Start your Data Transformation Process

Introduction

You have decided to be (more) data-driven? rely less on the infamous “gut feeling”?

That’s great, but how will you do it? What should you address first?

You cannot go from “gut feeling” to “data-driven” for all facets of your business in one day.

Therefore, in a way quite similar as companies do with a “digitalization” process, you need to go through a Data Transformation Process.

At Boxalino Winning Interactions, we are there to help, not only with our technologies, which will be the key pillar of your success, but also with a concrete methodology you can apply practically, step-by-step and area-by-area throughout your activities.

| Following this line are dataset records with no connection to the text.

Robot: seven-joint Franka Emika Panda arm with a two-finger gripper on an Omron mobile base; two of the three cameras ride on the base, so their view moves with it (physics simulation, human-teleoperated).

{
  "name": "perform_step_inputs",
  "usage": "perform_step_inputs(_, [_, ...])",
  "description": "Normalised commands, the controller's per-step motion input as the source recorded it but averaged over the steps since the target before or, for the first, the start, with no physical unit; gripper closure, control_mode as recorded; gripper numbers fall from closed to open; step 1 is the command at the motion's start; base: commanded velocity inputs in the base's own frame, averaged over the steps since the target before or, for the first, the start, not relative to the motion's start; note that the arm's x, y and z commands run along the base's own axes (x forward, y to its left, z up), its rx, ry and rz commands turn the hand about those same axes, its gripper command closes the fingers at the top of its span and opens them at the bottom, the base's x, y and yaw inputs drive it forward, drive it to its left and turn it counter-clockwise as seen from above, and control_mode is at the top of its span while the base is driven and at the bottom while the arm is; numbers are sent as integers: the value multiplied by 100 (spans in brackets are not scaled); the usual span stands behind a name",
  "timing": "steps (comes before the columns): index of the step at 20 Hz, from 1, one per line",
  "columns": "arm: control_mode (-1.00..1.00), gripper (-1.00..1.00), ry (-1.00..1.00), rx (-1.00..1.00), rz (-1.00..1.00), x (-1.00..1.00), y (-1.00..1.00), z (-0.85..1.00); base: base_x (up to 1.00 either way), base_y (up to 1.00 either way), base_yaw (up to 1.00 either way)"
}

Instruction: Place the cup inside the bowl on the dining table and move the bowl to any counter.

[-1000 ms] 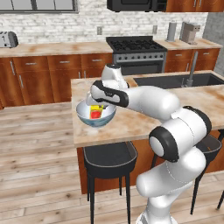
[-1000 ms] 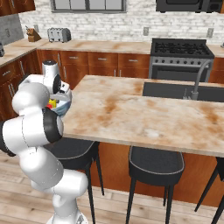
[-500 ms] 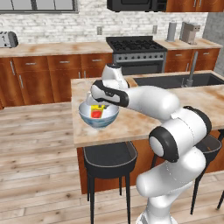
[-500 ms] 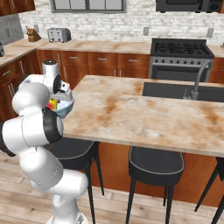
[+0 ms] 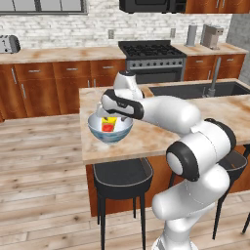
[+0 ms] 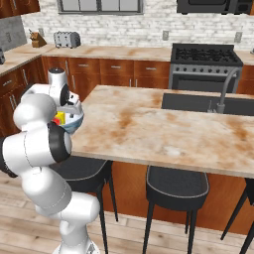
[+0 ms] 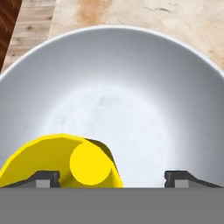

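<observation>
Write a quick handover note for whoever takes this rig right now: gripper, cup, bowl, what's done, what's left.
Gripper: open, hanging just above the bowl, holding nothing.
Small yellow cup with a red patch: lying inside the large round white bowl with a blue-grey outside, off to one side.
Bowl: on the beige marbled dining table, near its corner.
Done: cup is in the bowl.
Left: grasp the bowl and carry it to the long beige stone counter along the wall.

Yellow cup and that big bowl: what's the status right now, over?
Gripper open, above the bowl. Small yellow cup lies inside the large white bowl. Bowl sits on the beige marbled dining table, not yet moved. Nothing in the way.
</observation>
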Motion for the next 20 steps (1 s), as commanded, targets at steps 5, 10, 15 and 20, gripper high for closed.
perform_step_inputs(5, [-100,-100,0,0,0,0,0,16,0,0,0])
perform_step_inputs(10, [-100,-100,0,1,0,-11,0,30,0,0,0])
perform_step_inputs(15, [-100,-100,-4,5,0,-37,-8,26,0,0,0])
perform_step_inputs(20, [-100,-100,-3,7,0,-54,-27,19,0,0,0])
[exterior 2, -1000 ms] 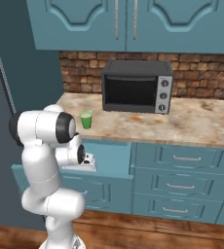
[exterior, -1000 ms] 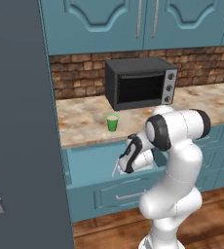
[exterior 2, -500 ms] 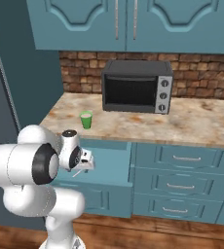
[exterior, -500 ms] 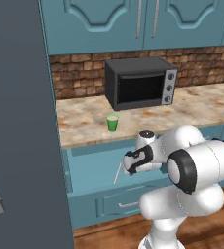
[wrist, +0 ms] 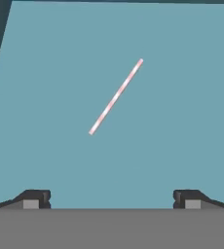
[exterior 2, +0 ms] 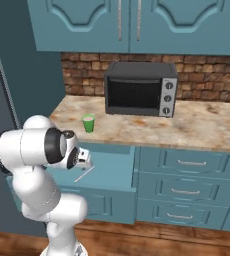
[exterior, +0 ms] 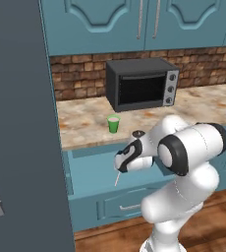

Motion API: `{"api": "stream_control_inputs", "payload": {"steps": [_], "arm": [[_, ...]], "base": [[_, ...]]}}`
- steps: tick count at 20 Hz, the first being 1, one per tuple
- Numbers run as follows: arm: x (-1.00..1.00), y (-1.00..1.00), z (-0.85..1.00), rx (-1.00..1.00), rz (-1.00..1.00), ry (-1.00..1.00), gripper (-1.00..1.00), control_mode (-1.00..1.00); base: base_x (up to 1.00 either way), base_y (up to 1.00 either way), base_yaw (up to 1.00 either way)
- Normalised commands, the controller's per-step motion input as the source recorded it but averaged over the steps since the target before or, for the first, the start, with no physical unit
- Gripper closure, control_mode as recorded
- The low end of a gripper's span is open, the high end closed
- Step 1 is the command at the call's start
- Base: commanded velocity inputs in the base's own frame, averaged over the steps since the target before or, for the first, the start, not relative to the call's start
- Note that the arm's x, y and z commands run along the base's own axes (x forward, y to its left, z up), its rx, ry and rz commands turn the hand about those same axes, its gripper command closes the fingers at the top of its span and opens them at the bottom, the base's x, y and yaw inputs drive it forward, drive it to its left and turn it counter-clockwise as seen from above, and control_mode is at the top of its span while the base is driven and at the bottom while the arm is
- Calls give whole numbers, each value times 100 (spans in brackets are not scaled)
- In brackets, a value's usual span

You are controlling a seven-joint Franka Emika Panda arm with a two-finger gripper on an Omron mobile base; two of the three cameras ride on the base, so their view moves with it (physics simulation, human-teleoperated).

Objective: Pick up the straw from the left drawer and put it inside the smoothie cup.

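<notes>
My jaws (wrist: pixel 112 198) hang spread wide over the left drawer (exterior: pixel 90 170), which stands pulled out below the table (exterior: pixel 85 133), and they pinch nothing. Looking along them, the two dark fingertips (wrist: pixel 33 198) sit far apart at the near edge, and the straw (wrist: pixel 115 97) lies ahead of them on the plain teal drawer floor, roughly centred between the two tips but well clear of both. It lies flat and slantwise, its nearer end toward my left-hand tip and its farther end angled off toward the right-hand one. From the left base camera the straw (exterior: pixel 118 177) shows as a thin pale sliver just below my hand, and from the right base camera the straw (exterior 2: pixel 84 173) lies on the drawer floor just beneath and beside my wrist. The smoothie cup (exterior: pixel 113 123) stands upright on the table, above and beyond my jaws, back from the drawer's open mouth and apart from the straw. The black oven (exterior: pixel 141 83) sits farther back on the table against the brick wall (exterior 2: pixel 207 85), behind the cup and to its side.
</notes>
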Motion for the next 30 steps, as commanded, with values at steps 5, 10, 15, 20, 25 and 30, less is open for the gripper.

In this post, we are presenting what this methodology is and what it means in the concrete example of Google Shopping optimization.

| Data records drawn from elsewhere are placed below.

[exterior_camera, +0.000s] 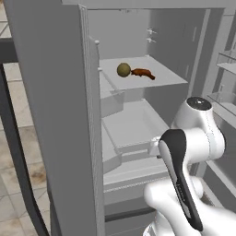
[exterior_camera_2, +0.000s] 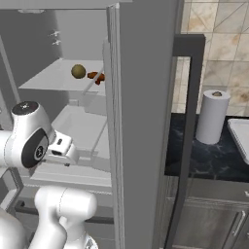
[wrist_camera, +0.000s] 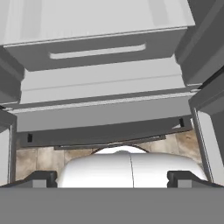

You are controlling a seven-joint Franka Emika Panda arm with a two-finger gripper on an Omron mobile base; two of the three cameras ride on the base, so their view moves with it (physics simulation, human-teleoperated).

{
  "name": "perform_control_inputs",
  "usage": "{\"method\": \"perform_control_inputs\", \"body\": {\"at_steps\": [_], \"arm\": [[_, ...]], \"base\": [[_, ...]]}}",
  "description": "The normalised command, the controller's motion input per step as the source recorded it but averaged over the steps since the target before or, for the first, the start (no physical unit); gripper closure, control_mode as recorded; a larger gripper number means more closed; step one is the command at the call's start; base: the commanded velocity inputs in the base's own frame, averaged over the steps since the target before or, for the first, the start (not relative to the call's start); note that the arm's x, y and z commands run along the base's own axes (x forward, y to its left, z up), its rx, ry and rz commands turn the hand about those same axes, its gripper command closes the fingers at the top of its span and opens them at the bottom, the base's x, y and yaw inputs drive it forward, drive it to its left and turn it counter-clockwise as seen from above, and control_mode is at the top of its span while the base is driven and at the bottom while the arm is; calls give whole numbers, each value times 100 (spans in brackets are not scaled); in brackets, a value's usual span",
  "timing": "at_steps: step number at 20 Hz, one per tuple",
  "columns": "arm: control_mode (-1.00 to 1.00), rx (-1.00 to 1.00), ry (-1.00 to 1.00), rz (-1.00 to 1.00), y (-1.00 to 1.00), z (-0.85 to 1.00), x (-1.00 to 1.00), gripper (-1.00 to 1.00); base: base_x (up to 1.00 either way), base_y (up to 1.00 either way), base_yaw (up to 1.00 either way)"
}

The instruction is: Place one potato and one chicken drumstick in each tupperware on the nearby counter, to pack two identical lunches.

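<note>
A round tan potato [exterior_camera: 123,69] [exterior_camera_2: 78,71] lies on the upper shelf [exterior_camera: 166,77] of the open fridge. A brown chicken drumstick [exterior_camera: 143,73] [exterior_camera_2: 96,76] lies right beside it, on the side toward the fridge's middle. My gripper [wrist_camera: 113,177] is open and empty, its dark fingertips [wrist_camera: 41,177] spread wide. It hangs low in front of the fridge and points down at a lower drawer [wrist_camera: 96,50], well below the food shelf. My hand [exterior_camera_2: 63,148] shows past the elbow. The tupperware is out of view.
The open fridge door [exterior_camera: 55,115] [exterior_camera_2: 141,97] stands tall beside the arm. Beyond it runs a dark counter [exterior_camera_2: 209,160] with a paper towel roll [exterior_camera_2: 212,116] and a white rimmed basin [exterior_camera_2: 239,136] cut by the edge. Door shelves [exterior_camera: 226,99] are on the other side.
</note>
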Motion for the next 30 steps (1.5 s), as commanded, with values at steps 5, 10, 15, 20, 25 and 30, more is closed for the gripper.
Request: {"method": "perform_control_inputs", "body": {"at_steps": [5,10,15,20,25,30], "arm": [[-100,0,-2,0,17,1,6,-100],[-100,0,-25,0,15,49,0,-100],[-100,0,-25,0,8,60,8,-100],[-100,1,-7,0,1,71,28,-100],[-100,0,0,0,0,79,31,-100],[-100,0,0,0,0,45,44,-100]], "base": [[7,4,0],[0,0,0],[0,0,0],[0,0,0],[0,0,0],[0,0,0]]}}
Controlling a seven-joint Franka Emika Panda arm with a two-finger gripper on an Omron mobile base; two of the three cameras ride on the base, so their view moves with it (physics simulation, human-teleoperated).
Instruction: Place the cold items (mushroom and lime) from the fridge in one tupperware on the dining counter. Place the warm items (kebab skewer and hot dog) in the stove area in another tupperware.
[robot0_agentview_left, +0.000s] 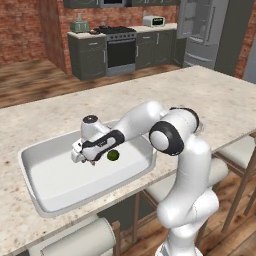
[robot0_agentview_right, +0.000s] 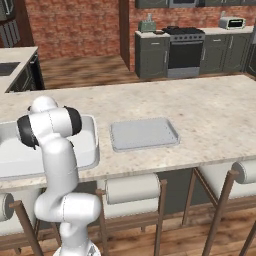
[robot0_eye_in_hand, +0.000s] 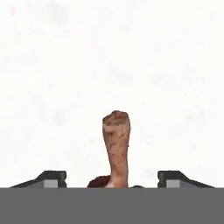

Step 1: The Detailed Tracking of what appears on the screen

In the old days, what was meant with tracking was to keep a log of the page URLs accessed by your visitors. Arguably, you might already do better than that today (for example, you might already use options like the Google Analytics Enhanced Ecommerce tracking).

But in to become really data-driven, it is required to adopt a more radical tracking approach: “track everything that appears on the screen of the visitors devices”.

For example, this means that if a visitor comes to a Product Detail Page (PDP) and sees a delivery of 2 weeks because the product is not currently on stock, such information should be tracked at that moment and in a structured way (which means a clear name and easy to analyze values like a color code ‘orange’ and the exact delivery date shown to the visitor: ‘22.08.2022’). Also, it should only be tracked if it did appear on the screen of the device of the visitor (and for how long) and not simply be tracked because it was part of the content of the page.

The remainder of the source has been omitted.